TASK ITEM: Nothing but an exact repetition of the entries should appear in the answer.

══ DATA RECORDS

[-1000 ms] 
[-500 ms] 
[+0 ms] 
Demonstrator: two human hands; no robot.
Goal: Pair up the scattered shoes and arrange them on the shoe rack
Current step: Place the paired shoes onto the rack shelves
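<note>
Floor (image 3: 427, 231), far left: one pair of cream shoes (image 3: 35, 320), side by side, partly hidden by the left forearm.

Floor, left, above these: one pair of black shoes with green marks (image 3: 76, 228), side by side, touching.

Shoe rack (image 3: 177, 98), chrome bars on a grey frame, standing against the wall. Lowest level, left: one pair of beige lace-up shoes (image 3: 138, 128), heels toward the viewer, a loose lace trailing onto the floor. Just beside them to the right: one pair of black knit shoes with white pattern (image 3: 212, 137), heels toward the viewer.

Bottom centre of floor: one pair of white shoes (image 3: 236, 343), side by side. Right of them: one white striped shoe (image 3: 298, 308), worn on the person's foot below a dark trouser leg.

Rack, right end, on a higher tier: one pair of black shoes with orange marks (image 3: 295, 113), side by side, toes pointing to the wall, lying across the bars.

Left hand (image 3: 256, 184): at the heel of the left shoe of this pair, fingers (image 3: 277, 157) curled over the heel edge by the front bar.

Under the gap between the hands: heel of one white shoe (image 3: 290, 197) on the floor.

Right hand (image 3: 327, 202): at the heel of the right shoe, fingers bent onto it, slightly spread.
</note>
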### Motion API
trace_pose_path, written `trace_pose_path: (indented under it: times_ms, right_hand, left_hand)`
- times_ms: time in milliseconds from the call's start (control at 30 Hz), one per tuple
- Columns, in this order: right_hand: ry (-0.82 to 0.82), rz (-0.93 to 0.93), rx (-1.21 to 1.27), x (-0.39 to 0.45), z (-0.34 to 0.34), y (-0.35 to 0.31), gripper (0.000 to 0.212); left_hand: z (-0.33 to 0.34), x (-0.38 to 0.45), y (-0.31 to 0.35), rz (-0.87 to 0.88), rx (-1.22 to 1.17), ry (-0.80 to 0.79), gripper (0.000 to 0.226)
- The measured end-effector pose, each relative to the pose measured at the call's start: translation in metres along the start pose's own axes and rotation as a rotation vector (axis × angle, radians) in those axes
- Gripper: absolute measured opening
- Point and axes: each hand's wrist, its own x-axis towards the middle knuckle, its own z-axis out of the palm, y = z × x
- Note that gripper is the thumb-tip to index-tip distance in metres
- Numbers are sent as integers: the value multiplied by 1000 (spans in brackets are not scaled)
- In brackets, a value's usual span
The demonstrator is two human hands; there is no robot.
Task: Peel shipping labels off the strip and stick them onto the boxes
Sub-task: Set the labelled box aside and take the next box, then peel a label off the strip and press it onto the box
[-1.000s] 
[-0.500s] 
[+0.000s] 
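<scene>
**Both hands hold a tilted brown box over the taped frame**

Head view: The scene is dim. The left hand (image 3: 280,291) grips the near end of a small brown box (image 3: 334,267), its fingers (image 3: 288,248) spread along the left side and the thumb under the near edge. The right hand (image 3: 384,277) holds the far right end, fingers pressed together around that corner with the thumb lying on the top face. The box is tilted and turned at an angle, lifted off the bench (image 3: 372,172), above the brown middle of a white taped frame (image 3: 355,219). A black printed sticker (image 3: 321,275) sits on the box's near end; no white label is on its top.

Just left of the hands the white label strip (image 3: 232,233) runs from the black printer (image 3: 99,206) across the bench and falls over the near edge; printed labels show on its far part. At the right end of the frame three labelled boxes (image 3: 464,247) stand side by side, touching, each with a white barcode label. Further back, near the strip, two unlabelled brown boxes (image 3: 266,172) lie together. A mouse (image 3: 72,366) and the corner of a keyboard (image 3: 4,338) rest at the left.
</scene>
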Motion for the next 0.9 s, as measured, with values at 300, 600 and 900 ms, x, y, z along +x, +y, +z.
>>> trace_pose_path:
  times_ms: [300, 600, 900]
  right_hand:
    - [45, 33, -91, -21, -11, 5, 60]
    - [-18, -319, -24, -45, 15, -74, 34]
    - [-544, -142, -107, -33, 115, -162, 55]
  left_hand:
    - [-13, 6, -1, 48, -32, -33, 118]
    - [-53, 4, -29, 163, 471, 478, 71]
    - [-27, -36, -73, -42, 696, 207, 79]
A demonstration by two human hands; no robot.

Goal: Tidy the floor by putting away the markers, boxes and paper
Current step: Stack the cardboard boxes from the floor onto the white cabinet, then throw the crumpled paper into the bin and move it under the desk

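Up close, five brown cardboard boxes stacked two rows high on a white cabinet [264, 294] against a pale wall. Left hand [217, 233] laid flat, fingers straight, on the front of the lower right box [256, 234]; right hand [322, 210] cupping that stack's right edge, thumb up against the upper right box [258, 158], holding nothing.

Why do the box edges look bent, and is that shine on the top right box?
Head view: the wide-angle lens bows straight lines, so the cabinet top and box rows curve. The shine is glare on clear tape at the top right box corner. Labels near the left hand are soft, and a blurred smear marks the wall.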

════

OUTPUT FOR THIS EXERCISE:
[-1000 ms] 
[-500 ms] 
[+0 ms] 
Demonstrator: two human hands; no robot.
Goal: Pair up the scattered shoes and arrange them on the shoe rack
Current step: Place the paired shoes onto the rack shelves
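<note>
Floor (image 3: 427, 231), far left: one pair of cream shoes (image 3: 35, 320), side by side, partly hidden by the left forearm.

Floor, left, above these: one pair of black shoes with green marks (image 3: 76, 228), side by side, touching.

Shoe rack (image 3: 177, 98), chrome bars on a grey frame, standing against the wall. Lowest level, left: one pair of beige lace-up shoes (image 3: 138, 128), heels toward the viewer, a loose lace trailing onto the floor. Just beside them to the right: one pair of black knit shoes with white pattern (image 3: 212, 137), heels toward the viewer.

Bottom centre of floor: one pair of white shoes (image 3: 236, 343), side by side. Right of them: one white striped shoe (image 3: 298, 308), worn on the person's foot below a dark trouser leg.

Rack, right end, on a higher tier: one pair of black shoes with orange marks (image 3: 295, 113), side by side, toes pointing to the wall, lying across the bars.

Left hand (image 3: 256, 184): at the heel of the left shoe of this pair, fingers (image 3: 277, 157) curled over the heel edge by the front bar.

Under the gap between the hands: heel of one white shoe (image 3: 290, 197) on the floor.

Right hand (image 3: 327, 202): at the heel of the right shoe, fingers bent onto it, slightly spread.
</note>
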### Motion API
trace_pose_path, written `trace_pose_path: (indented under it: times_ms, right_hand, left_hand)`
- times_ms: time in milliseconds from the call's start (control at 30 Hz), one per tuple
- Columns, in this order: right_hand: ry (-0.82 to 0.82), rz (-0.93 to 0.93), rx (-1.21 to 1.27), x (-0.39 to 0.45), z (-0.34 to 0.34), y (-0.35 to 0.31), gripper (0.000 to 0.212); left_hand: z (-0.33 to 0.34), x (-0.38 to 0.45), y (-0.31 to 0.35), rz (-0.87 to 0.88), rx (-1.22 to 1.17), ry (-0.80 to 0.79), gripper (0.000 to 0.226)
- The measured end-effector pose, each relative to the pose measured at the call's start: translation in metres along the start pose's own axes and rotation as a rotation vector (axis × angle, radians) in those axes
- Gripper: absolute measured opening
- Point and axes: each hand's wrist, its own x-axis towards the middle knuckle, its own z-axis out of the palm, y = z × x
- Note that gripper is the thumb-tip to index-tip distance in metres
- Numbers are sent as integers: the value multiplied by 1000 (spans in brackets are not scaled)
- In brackets, a value's usual span
The demonstrator is two human hands; there is no robot.
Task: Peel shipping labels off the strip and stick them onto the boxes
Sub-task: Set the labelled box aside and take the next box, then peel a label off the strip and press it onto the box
[-1.000s] 
[-0.500s] 
[+0.000s] 
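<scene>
**Both hands hold a tilted brown box over the taped frame**

Head view: The scene is dim. The left hand (image 3: 280,291) grips the near end of a small brown box (image 3: 334,267), its fingers (image 3: 288,248) spread along the left side and the thumb under the near edge. The right hand (image 3: 384,277) holds the far right end, fingers pressed together around that corner with the thumb lying on the top face. The box is tilted and turned at an angle, lifted off the bench (image 3: 372,172), above the brown middle of a white taped frame (image 3: 355,219). A black printed sticker (image 3: 321,275) sits on the box's near end; no white label is on its top.

Just left of the hands the white label strip (image 3: 232,233) runs from the black printer (image 3: 99,206) across the bench and falls over the near edge; printed labels show on its far part. At the right end of the frame three labelled boxes (image 3: 464,247) stand side by side, touching, each with a white barcode label. Further back, near the strip, two unlabelled brown boxes (image 3: 266,172) lie together. A mouse (image 3: 72,366) and the corner of a keyboard (image 3: 4,338) rest at the left.
</scene>
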Motion for the next 0.9 s, as measured, with values at 300, 600 and 900 ms, x, y, z along +x, +y, +z.
>>> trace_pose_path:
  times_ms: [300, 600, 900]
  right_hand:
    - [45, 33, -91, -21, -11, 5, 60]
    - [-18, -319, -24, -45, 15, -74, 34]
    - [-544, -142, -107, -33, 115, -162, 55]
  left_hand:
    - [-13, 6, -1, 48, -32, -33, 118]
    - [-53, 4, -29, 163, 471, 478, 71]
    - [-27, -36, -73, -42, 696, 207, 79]
A demonstration by two human hands; no robot.

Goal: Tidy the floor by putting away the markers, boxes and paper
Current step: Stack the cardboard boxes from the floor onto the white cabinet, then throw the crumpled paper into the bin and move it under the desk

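Up close, five brown cardboard boxes stacked two rows high on a white cabinet [264, 294] against a pale wall. Left hand [217, 233] laid flat, fingers straight, on the front of the lower right box [256, 234]; right hand [322, 210] cupping that stack's right edge, thumb up against the upper right box [258, 158], holding nothing.

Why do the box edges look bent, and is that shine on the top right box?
Head view: the wide-angle lens bows straight lines, so the cabinet top and box rows curve. The shine is glare on clear tape at the top right box corner. Labels near the left hand are soft, and a blurred smear marks the wall.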

The exercise asks for nothing further.